Howden quotes customers as using words like ‘stick’ and ‘slip’, leading her to conclude that the issue is not severe. But, this author would probably be quite worried if his steering wheel failed to navigate a turn, causing him to crash into something—as happened to one driver who was making a left-hand turn, at 15 miles per hour, when the steering wheel seized. The driver crashed into a sidewalk.  (NY Times, 4/10/15)  Is not steering a motor vehicle the most basic way of controlling it?  The most basic way of avoiding a crash, aside from, perhaps, braking?

Technical bulletins on service repairs are routinely issued to assist dealerships in repairing known issues. But in this case, given GM’s track record, is this actually the case? The basic question is this:  Can we trust GM?  If history is any indicator, one may reasonably conclude “no”.

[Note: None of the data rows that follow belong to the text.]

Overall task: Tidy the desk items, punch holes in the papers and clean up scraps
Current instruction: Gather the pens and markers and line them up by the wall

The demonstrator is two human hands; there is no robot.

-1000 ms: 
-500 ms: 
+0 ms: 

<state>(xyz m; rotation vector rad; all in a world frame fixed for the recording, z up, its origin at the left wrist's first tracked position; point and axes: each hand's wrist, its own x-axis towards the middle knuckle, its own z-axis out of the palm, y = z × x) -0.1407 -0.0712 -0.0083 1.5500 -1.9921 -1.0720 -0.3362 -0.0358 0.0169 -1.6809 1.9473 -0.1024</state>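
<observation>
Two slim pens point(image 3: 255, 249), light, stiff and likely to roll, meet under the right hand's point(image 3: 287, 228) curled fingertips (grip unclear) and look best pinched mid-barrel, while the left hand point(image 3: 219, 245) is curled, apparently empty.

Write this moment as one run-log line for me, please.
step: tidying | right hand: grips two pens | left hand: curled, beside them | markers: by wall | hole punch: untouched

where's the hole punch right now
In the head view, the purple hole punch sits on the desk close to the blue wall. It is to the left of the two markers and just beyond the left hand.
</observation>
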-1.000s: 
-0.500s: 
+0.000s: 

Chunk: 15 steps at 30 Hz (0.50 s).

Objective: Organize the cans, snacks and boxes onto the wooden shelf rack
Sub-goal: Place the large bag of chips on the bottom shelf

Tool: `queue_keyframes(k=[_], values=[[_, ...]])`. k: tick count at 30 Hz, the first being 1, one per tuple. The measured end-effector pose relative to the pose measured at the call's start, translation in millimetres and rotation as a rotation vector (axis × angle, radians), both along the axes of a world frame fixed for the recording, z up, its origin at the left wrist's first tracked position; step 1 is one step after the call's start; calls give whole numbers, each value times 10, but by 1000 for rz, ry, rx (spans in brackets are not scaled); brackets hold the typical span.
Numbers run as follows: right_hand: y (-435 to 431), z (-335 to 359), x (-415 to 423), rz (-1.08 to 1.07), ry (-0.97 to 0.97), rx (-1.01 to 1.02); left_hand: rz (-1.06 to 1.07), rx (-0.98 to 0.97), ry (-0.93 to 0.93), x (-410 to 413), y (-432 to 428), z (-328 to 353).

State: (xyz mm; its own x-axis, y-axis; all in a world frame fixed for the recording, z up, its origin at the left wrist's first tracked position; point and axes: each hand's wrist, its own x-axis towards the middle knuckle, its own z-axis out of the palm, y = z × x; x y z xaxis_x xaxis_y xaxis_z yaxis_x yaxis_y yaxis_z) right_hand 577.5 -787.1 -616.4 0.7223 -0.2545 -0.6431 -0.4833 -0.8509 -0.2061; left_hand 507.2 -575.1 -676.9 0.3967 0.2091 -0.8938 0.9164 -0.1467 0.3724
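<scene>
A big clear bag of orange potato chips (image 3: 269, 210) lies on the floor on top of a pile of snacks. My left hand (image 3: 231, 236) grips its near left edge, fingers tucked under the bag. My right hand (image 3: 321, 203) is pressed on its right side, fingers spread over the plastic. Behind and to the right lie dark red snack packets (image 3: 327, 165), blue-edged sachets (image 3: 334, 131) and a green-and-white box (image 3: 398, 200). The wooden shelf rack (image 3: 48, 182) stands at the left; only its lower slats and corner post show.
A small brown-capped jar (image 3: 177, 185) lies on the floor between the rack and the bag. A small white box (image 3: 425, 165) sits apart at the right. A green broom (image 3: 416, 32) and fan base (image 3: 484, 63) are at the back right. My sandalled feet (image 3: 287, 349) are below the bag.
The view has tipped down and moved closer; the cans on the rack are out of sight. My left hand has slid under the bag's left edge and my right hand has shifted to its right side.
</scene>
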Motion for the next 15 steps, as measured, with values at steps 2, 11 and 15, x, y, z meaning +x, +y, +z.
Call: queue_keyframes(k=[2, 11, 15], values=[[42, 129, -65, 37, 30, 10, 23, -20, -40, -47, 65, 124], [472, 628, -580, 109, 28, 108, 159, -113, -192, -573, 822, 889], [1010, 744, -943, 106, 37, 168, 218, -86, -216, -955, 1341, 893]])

As part of its investigation, the New York Times found seven recalls for serious safety issues that GM originally tried to handle through technical service bulletins. In some cases it was years before a recall was issued. GM was ‘admonished’ by federal regulators for the very same practice that could be happening now with the downplaying of steering wheel sticking issues. By the time we find out if GM is avoiding another costly repair issue lives may have been lost.  Perhaps NHTSA might take steps to verify the veracity of GM’s claim that this is no big deal.  As Ronald Reagan said, “trust, but verify”.